··· Supplied information ···

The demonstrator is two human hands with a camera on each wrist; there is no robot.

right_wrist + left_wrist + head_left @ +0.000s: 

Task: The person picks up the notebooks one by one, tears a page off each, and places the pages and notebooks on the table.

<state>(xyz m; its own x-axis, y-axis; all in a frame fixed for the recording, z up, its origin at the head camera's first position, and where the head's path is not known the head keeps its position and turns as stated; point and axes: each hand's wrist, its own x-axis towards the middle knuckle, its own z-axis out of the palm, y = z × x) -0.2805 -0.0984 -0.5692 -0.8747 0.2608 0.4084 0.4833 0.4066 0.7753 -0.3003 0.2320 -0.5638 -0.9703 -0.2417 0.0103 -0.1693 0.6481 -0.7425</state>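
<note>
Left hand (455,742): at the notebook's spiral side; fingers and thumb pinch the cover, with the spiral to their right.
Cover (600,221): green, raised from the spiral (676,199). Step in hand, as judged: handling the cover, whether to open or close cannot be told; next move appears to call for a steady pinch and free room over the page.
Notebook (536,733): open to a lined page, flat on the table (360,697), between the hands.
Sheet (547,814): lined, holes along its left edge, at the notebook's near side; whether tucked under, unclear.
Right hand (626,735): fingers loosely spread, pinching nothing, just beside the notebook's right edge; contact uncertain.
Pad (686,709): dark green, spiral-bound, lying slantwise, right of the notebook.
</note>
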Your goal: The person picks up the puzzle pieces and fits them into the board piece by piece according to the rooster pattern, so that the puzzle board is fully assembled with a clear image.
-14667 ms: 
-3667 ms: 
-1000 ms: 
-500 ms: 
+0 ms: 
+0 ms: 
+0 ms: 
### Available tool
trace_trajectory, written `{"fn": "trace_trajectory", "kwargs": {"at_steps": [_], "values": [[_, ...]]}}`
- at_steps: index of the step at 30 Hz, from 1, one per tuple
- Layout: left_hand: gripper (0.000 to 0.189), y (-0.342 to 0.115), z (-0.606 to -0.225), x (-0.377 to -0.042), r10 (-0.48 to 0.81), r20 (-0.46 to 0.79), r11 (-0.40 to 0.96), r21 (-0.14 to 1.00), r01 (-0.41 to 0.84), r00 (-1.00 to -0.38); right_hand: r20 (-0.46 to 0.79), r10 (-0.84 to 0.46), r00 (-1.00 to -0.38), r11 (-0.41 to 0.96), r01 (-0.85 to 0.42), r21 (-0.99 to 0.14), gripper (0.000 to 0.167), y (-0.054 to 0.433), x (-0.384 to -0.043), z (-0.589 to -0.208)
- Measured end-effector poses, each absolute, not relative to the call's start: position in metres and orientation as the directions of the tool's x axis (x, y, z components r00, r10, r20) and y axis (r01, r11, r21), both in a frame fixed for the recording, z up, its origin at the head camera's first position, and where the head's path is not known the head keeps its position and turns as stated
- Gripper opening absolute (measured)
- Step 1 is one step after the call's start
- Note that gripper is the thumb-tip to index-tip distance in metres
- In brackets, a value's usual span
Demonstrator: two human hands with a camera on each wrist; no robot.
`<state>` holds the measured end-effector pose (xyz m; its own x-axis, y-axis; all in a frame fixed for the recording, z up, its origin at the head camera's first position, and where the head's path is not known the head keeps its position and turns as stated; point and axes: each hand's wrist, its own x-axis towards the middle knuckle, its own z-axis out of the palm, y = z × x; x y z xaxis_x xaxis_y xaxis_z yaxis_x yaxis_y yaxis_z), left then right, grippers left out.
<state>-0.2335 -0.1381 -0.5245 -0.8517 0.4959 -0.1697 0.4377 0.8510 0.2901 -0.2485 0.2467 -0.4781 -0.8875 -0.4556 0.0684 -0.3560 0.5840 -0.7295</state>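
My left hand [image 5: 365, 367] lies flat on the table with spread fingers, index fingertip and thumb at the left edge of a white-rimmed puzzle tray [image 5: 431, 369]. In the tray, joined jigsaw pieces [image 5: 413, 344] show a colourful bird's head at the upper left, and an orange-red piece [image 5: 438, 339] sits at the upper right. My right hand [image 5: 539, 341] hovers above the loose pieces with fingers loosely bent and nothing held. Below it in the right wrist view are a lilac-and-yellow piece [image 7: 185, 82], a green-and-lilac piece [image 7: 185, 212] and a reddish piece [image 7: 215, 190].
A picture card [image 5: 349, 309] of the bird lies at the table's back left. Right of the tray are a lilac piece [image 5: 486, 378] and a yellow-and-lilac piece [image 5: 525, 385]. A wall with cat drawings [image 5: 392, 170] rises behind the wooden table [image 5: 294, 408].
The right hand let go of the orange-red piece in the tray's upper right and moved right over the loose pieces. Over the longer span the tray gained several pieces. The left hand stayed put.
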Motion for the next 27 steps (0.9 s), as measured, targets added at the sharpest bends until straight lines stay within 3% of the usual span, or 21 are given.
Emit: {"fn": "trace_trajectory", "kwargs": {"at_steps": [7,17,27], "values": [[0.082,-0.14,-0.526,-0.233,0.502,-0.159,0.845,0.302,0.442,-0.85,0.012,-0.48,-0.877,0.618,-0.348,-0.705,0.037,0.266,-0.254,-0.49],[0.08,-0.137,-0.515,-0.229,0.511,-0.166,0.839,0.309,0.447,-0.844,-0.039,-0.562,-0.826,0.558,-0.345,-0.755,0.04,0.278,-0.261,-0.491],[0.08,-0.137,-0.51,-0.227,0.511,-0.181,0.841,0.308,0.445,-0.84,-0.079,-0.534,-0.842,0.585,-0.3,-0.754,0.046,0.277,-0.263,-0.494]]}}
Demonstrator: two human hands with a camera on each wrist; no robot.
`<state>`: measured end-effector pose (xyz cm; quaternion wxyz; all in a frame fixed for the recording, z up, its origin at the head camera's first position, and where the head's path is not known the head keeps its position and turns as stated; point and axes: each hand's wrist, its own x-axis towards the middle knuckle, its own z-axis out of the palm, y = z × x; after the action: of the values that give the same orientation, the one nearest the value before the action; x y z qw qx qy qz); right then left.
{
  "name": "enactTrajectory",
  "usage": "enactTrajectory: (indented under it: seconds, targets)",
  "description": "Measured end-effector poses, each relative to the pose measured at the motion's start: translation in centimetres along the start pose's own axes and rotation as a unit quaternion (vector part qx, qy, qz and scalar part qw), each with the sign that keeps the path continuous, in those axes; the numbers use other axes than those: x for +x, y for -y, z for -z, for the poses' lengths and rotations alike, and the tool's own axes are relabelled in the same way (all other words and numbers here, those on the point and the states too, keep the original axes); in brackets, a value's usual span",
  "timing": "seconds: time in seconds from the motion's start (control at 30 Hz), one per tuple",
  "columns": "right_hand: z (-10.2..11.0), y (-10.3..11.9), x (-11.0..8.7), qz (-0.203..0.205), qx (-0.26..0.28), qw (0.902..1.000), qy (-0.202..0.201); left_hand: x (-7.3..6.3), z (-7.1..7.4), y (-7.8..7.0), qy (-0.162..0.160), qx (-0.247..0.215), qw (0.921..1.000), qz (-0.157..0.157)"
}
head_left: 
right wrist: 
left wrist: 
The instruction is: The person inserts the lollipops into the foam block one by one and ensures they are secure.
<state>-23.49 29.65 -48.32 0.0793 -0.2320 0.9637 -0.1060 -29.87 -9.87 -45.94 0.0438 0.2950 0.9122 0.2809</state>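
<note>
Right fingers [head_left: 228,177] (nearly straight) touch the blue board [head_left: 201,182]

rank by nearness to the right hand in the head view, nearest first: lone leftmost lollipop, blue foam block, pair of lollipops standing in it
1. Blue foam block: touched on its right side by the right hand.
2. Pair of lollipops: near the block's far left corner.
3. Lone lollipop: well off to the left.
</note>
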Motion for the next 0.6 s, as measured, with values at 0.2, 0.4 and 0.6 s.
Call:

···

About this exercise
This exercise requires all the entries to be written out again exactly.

Worked solution
The demonstrator is two human hands with a camera on each wrist; there is no robot.

right_wrist + left_wrist + head_left @ +0.000s: 

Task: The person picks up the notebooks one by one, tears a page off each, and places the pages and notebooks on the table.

<state>(xyz m; its own x-axis, y-axis; all in a frame fixed for the recording, z up, its origin at the head camera's first position, and where the head's path is not known the head keeps its position and turns as stated; point and axes: each hand's wrist, its own x-axis towards the middle knuckle, its own z-axis out of the palm, y = z × x) -0.2805 -0.0984 -0.5692 -0.8747 0.2608 0.4084 0.4833 0.4066 0.7753 -0.3003 0.2320 -0.5638 -0.9703 -0.2417 0.0103 -0.1693 0.6481 -0.7425</state>
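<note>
Left hand (455,742): at the notebook's spiral side; fingers and thumb pinch the cover, with the spiral to their right.
Cover (600,221): green, raised from the spiral (676,199). Step in hand, as judged: handling the cover, whether to open or close cannot be told; next move appears to call for a steady pinch and free room over the page.
Notebook (536,733): open to a lined page, flat on the table (360,697), between the hands.
Sheet (547,814): lined, holes along its left edge, at the notebook's near side; whether tucked under, unclear.
Right hand (626,735): fingers loosely spread, pinching nothing, just beside the notebook's right edge; contact uncertain.
Pad (686,709): dark green, spiral-bound, lying slantwise, right of the notebook.
</note>
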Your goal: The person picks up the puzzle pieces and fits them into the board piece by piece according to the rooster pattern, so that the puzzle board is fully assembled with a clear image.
-14667 ms: 
-3667 ms: 
-1000 ms: 
-500 ms: 
+0 ms: 
+0 ms: 
+0 ms: 
### Available tool
trace_trajectory, written `{"fn": "trace_trajectory", "kwargs": {"at_steps": [_], "values": [[_, ...]]}}`
- at_steps: index of the step at 30 Hz, from 1, one per tuple
- Layout: left_hand: gripper (0.000 to 0.189), y (-0.342 to 0.115), z (-0.606 to -0.225), x (-0.377 to -0.042), r10 (-0.48 to 0.81), r20 (-0.46 to 0.79), r11 (-0.40 to 0.96), r21 (-0.14 to 1.00), r01 (-0.41 to 0.84), r00 (-1.00 to -0.38); right_hand: r20 (-0.46 to 0.79), r10 (-0.84 to 0.46), r00 (-1.00 to -0.38), r11 (-0.41 to 0.96), r01 (-0.85 to 0.42), r21 (-0.99 to 0.14), gripper (0.000 to 0.167), y (-0.054 to 0.433), x (-0.384 to -0.043), z (-0.589 to -0.208)
- Measured end-effector poses, each absolute, not relative to the call's start: position in metres and orientation as the directions of the tool's x axis (x, y, z components r00, r10, r20) and y axis (r01, r11, r21), both in a frame fixed for the recording, z up, its origin at the head camera's first position, and where the head's path is not known the head keeps its position and turns as stated
- Gripper opening absolute (measured)
- Step 1 is one step after the call's start
- Note that gripper is the thumb-tip to index-tip distance in metres
- In brackets, a value's usual span
Demonstrator: two human hands with a camera on each wrist; no robot.
`<state>` holds the measured end-effector pose (xyz m; its own x-axis, y-axis; all in a frame fixed for the recording, z up, its origin at the head camera's first position, and where the head's path is not known the head keeps its position and turns as stated; point and axes: each hand's wrist, its own x-axis towards the middle knuckle, its own z-axis out of the palm, y = z × x; x y z xaxis_x xaxis_y xaxis_z yaxis_x yaxis_y yaxis_z), left then right, grippers left out.
<state>-0.2335 -0.1381 -0.5245 -0.8517 0.4959 -0.1697 0.4377 0.8510 0.2901 -0.2485 0.2467 -0.4781 -0.8875 -0.4556 0.0684 -0.3560 0.5840 -0.7295</state>
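My left hand [image 5: 365, 367] lies flat on the table with spread fingers, index fingertip and thumb at the left edge of a white-rimmed puzzle tray [image 5: 431, 369]. In the tray, joined jigsaw pieces [image 5: 413, 344] show a colourful bird's head at the upper left, and an orange-red piece [image 5: 438, 339] sits at the upper right. My right hand [image 5: 539, 341] hovers above the loose pieces with fingers loosely bent and nothing held. Below it in the right wrist view are a lilac-and-yellow piece [image 7: 185, 82], a green-and-lilac piece [image 7: 185, 212] and a reddish piece [image 7: 215, 190].
A picture card [image 5: 349, 309] of the bird lies at the table's back left. Right of the tray are a lilac piece [image 5: 486, 378] and a yellow-and-lilac piece [image 5: 525, 385]. A wall with cat drawings [image 5: 392, 170] rises behind the wooden table [image 5: 294, 408].
The right hand let go of the orange-red piece in the tray's upper right and moved right over the loose pieces. Over the longer span the tray gained several pieces. The left hand stayed put.
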Motion for the next 27 steps (0.9 s), as measured, targets added at the sharpest bends until straight lines stay within 3% of the usual span, or 21 are given.
Emit: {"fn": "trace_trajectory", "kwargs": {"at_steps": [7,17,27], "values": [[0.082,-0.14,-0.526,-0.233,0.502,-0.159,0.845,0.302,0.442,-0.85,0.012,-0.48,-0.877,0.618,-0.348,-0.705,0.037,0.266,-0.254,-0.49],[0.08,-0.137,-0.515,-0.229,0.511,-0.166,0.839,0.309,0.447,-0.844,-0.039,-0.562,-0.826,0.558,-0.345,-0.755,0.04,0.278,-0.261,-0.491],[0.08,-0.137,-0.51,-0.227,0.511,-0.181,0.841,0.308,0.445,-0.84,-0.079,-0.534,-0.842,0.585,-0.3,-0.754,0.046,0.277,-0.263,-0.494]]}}
Demonstrator: two human hands with a camera on each wrist; no robot.
`<state>`: measured end-effector pose (xyz cm; quaternion wxyz; all in a frame fixed for the recording, z up, its origin at the head camera's first position, and where the head's path is not known the head keeps its position and turns as stated; point and axes: each hand's wrist, its own x-axis towards the middle knuckle, its own z-axis out of the palm, y = z × x; after the action: of the values that give the same orientation, the one nearest the value before the action; x y z qw qx qy qz); right then left.
{
  "name": "enactTrajectory",
  "usage": "enactTrajectory: (indented under it: seconds, targets)",
  "description": "Measured end-effector poses, each relative to the pose measured at the motion's start: translation in centimetres along the start pose's own axes and rotation as a unit quaternion (vector part qx, qy, qz and scalar part qw), each with the sign that keeps the path continuous, in those axes; the numbers use other axes than those: x for +x, y for -y, z for -z, for the poses' lengths and rotations alike, and the tool's own axes are relabelled in the same way (all other words and numbers here, those on the point and the states too, keep the original axes); in brackets, a value's usual span",
  "timing": "seconds: time in seconds from the motion's start (control at 30 Hz), one per tuple",
  "columns": "right_hand: z (-10.2..11.0), y (-10.3..11.9), x (-11.0..8.7), qz (-0.203..0.205), qx (-0.26..0.28), qw (0.902..1.000), qy (-0.202..0.201); left_hand: x (-7.3..6.3), z (-7.1..7.4), y (-7.8..7.0), qy (-0.162..0.160), qx (-0.247..0.215), qw (0.921..1.000), qz (-0.157..0.157)"
}
head_left: 
right wrist: 
left wrist: 
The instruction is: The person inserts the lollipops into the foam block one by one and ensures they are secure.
<state>-23.49 29.65 -48.32 0.0793 -0.2320 0.9637 -0.1060 -29.87 -9.87 -45.94 0.0438 0.2950 0.9122 0.2809</state>
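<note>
Right fingers [head_left: 228,177] (nearly straight) touch the blue board [head_left: 201,182]

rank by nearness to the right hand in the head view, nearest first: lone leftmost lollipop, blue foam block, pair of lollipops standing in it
1. Blue foam block: touched on its right side by the right hand.
2. Pair of lollipops: near the block's far left corner.
3. Lone lollipop: well off to the left.
</note>
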Motion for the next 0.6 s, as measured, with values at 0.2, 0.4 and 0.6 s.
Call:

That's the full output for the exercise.